With the pictures omitted, write out all of the listing exactly.

Provided material Start Marker

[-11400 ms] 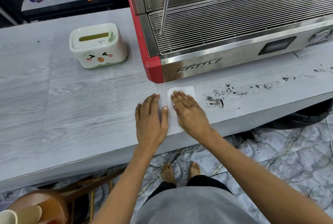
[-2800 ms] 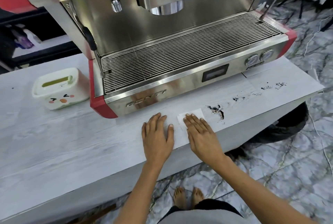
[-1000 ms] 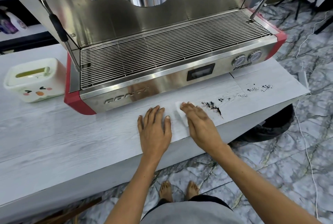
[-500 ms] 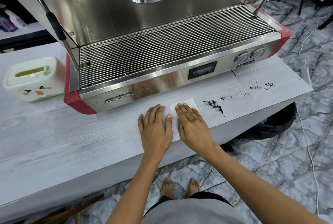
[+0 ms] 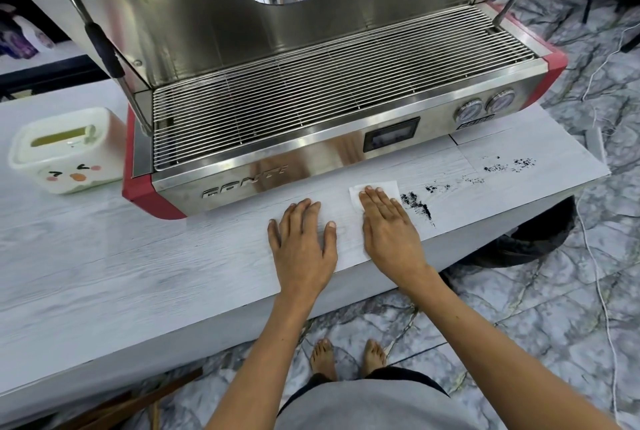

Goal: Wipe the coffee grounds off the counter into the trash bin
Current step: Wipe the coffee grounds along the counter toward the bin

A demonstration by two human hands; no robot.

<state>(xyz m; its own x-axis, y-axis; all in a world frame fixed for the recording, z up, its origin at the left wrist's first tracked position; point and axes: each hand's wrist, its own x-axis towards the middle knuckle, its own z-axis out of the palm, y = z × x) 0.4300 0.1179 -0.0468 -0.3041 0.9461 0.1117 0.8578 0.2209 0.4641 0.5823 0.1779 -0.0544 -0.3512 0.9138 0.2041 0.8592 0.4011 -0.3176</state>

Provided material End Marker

— Exercise answer —
[-11400 ms] 
[-2800 ms] 
[-1000 ms] 
[-500 ms] 
[+0 ms] 

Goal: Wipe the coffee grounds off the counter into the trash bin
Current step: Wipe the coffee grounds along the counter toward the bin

A demonstration by two human hands; no robot.

<state>(xyz m; its own x-axis, y-axis; all in a world frame fixed for the recording, z up, its origin at the left wrist's first tracked position; point and axes: each hand's wrist, its own x-axis towards the middle knuckle, its own z-axis out of the palm, y = z × x) 0.4300 0.1179 -0.0468 -0.3041 0.9461 0.1117 0.8578 0.2209 0.4641 0.5823 0.1779 -0.0544 -0.3512 0.9138 0.2041 0.8592 0.4011 -0.3176</state>

With that, the exercise is done.